Whiteley era ends; legacy lives on

Renowned UW researcher driven by curiosity, passion, science, and love

By Scott Rasmussen, Journal Editor

It was back in 1947, on a  chilly Thanksgiving Day, that University of Washington biology professor Arthur Whiteley and his wife, Helen Riaboff, soon to be a worldwide renowned geneticist in her own right, first stepped foot onto the sprawling grounds of Friday Harbor Laboratories.

The two were smitten. And over the course of the next 60-plus years, the Pacific Northwest power-couple of scientific research would each leave an indelible mark not only on the University of Washington, and on the Labs, but on their adopted home of San Juan Island as well.

On April 15, Arthur Whiteley died at his Seattle home, at the age of 96.

His heart finally gave out.

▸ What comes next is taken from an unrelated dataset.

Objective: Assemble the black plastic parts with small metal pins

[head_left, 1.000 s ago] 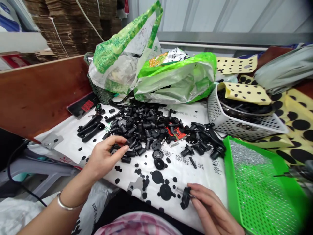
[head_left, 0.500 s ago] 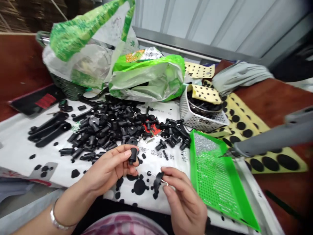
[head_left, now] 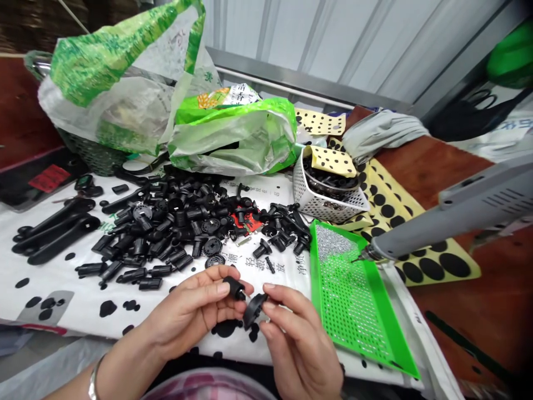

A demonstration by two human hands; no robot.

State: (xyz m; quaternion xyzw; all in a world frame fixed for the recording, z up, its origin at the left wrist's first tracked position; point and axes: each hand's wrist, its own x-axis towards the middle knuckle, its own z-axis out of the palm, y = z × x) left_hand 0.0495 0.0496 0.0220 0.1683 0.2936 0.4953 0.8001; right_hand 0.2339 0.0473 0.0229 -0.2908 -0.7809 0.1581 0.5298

But even after his beloved wife, Helen, passed away in 1990, at the age 69, friends and colleagues say that Whiteley’s curiosity and insatiable thirst for knowledge, and for life, never wavered. Neither did his affection for his departed wife.

A recipient of the National Institutes of Health Career Award, in 1963, Riaboff’s legacy lives on at the Labs within the hallowed walls of the Helen R. Whiteley Center, a retreat for scholars of all disciplines and for artists of all professions. The center was conceived of and guided by Whiteley himself. Colleague and friend Trish Morse, biology professor emetrius, recalls nothing was closer to Whiteley’s heart than was the center.

“He watched over it like mother hen,” Morse said. “That was his dream, and he saw his dream come true.”

Whiteley also founded a yearly scientific lecture series, in partnership with San Juan Nature Institute, that bears his name.

Born in Dogawiac, Mich., in 1916, Whiteley was the son of a newspaper man who later would make a name for himself in politics, rising to the ranks of state senator. As a child, he received a small microscope as a gift, heralding a lifelong passion for science and research to come.

In 1938, Whiteley graduated from Kalamazoo College, with a BA in biology, and a year later earned an MA in zoology from the University of Wisconsin. In 1947, while teaching at Cal Tech, sea urchins became a focus of his research and his exploration into the inner-workings of that creature continued when he accepted a teaching post in cell biology at the UW later that year.

His life wasn’t confined to the laboratory, however, Morse recalls. Concern over plans to put salmon farms in Griffin Bay, back in the mid-1980s, prompted Whiteley and like-minded researchers to launch an investigation outside the halls of academia and into the impacts, of which little was known at the time.

“We wouldn’t be getting prawns out of Griffin Bay now if they hadn’t done what they did back then,” she said. “He really was a citizen of Friday Harbor.”